On Sunday, March 31, the Phoenix slow food farm tour began and ended at Scottsdale Community College.

With approximately 100 participants, the first busload left the parking lot, with tour guide Pamela Hamilton en route to five locals to see and taste locally grown produce prepared by some of the finest chefs in the Phoenix area.

First it was off to the ASU campus, where the group was taken on a tour of the ASU garden grown by individuals and school clubs.
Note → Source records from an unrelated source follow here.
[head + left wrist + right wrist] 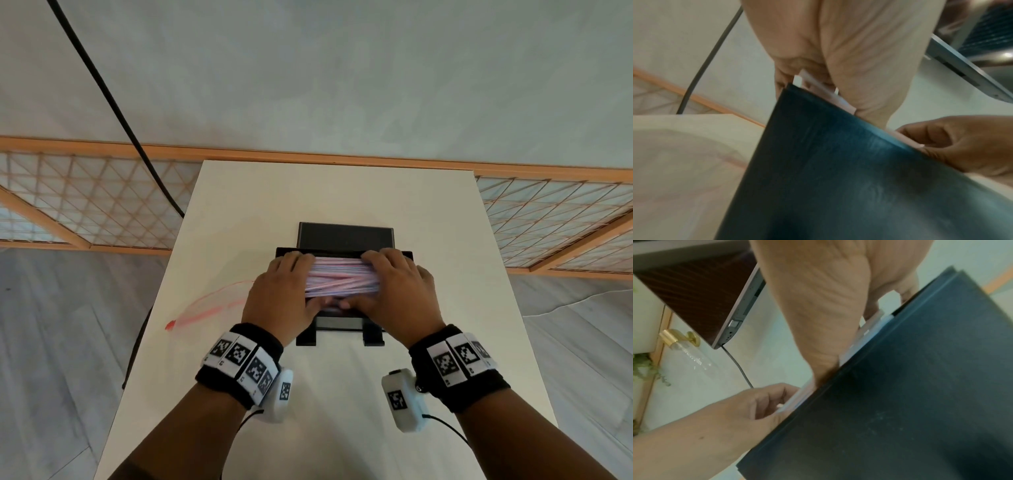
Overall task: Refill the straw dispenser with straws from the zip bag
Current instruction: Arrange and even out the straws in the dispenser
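Straws, a thick pink-and-white bundle, lie crosswise over the open top of the black dispenser, which stands in the middle of the white table. The left hand curls round the bundle's left end and the right hand round its right end, fingers over the far side and thumbs tucked under the near side, so both grip the straws between them. The hands cover both ends of the bundle and most of the dispenser's opening; only the middle of the straws shows in the head view. The dispenser's black lid stands open just beyond the hands. Two black feet of the dispenser stick out toward the near edge, below the wrists.

The bag, clear with a pink zip edge, lies flat on the table to the left of the dispenser, just beside the left hand and partly hidden by it.

In the left wrist view the dispenser's dark wall fills the lower frame and blocks the fingers; a few white straw ends peep out above its rim under the palm. In the right wrist view the same dark wall hides most of the grip, with pale straws visible along its edge.

A black cable runs down behind the table's far left corner. A wooden lattice screen lines the floor's far edge on both sides. A laptop and a gold-capped clear bottle appear in the right wrist view, well apart from the dispenser.
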Demonstrator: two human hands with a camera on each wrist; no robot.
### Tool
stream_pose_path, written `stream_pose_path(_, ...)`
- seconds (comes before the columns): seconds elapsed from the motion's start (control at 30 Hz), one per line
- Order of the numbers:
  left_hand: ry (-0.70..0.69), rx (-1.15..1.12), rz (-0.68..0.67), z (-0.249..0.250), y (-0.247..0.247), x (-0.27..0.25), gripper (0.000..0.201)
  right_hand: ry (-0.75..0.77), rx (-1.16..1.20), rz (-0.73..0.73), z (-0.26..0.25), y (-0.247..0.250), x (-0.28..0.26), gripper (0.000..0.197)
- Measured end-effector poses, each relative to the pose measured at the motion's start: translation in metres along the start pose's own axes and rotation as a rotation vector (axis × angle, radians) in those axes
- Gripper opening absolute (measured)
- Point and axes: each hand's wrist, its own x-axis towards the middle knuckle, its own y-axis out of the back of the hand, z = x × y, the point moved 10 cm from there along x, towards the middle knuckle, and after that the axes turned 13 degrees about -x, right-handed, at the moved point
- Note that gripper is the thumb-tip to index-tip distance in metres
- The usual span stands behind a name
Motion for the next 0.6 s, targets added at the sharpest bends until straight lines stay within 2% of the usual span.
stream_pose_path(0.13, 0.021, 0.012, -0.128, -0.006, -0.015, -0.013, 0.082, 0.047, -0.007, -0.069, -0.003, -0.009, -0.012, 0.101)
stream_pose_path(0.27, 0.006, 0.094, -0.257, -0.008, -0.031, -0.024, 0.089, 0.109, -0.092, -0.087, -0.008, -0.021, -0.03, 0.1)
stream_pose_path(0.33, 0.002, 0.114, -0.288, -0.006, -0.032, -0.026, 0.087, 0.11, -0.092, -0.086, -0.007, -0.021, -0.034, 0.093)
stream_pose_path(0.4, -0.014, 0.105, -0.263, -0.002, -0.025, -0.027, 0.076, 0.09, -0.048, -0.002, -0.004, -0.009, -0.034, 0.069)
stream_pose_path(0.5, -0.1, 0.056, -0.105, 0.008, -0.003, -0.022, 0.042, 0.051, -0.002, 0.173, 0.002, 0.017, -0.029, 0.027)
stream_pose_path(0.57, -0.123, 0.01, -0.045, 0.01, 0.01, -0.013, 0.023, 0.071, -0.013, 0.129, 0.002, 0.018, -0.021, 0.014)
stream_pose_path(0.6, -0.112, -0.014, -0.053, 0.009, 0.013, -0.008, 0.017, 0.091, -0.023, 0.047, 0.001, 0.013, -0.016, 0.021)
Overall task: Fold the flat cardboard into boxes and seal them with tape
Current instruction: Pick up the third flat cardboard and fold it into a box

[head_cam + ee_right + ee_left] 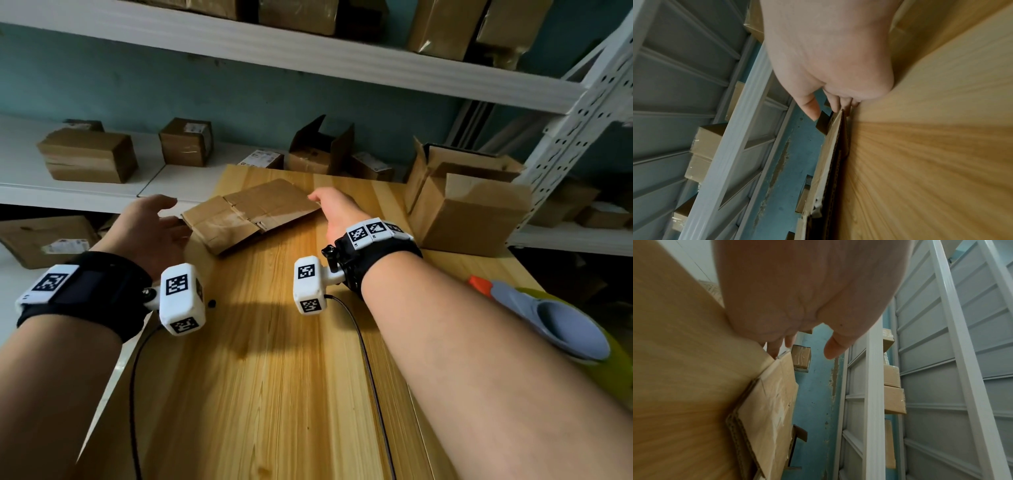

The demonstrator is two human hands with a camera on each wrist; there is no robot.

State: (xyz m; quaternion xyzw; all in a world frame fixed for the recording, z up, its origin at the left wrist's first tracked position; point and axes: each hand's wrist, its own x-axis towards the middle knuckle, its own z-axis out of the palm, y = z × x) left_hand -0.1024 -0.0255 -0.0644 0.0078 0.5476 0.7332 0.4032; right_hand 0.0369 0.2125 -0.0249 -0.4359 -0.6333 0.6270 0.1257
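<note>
A flat, creased piece of cardboard (253, 214) with old tape marks lies on the far part of the wooden table (274, 394). My left hand (174, 219) is at its left end. In the left wrist view the straight fingers (775, 350) touch the cardboard (768, 410) at its corner, and the thumb (833, 348) is held apart. My right hand (317, 202) is at the right edge. In the right wrist view its fingers (839, 104) reach the edge of the cardboard (830, 154), and the thumb (812, 108) hovers above without closing on it.
An open cardboard box (469, 212) stands at the table's back right. A grey tape dispenser (555, 322) with an orange tip lies by my right forearm. White shelves (68, 192) behind and left of the table hold several sealed boxes (89, 156).
</note>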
Then they were introduced to some of the other edibles growing on campus.

Following the walking tour, participants stopped in at a beautiful designed restaurant in the MU, for a salad and desert, prepared by French chef Jerom Fressinier.

From there, the bus traveled the 202 Freeway to Lehi, the original Mormon settlement in the East Valley, where Love Grows Farms owner Michael Thompson gave a walking tour of his farm, complete with greenhouse-grown tomatoes and free range chickens, then chef Michael Stebner of The Biltmore's True Food Kitchen, sliced up a selection of vegetables grown at the farm, and with a bit of oil, vinegar, and sea salt, prepared a delicious salad for the now-hungry crowd.

Then it was off a few miles to The Orange Patch, a local citrus farm, which has a store offering dried fruits, nuts, candies and citrus.

Owner Allen Freeman explained the operation to the tour and then gave a demonstration of his mechanized citrus sorting machine.

Afterward, everyone was treated to a dessert created by pastry chef Tracy Dempsey, who works with four restaurants in downtown Scottsdale's restaurant row.

Just a short drive down the road, the bus stopped at Greenfield Citrus Nursery, where co- owner John Babiarz spoke about his nursery and growing and maintaining citrus.

Arriving back at SCC, guests were given a tour of the Scottsdale Community Garden Club's garden, located at the northeast corner of campus, [by club secretary John Clark.]

For a finale, James Porter, chef and owner of Scottsdale's Tapino Kitchen and Wine Bar, gave a talk about the contrast in eating locally produced vegetables and meats versus imported and transported products. He demonstrated how to make spring rolls from ingredients picked fresh from the garden, and served them to participants with a dish of locally produced pork.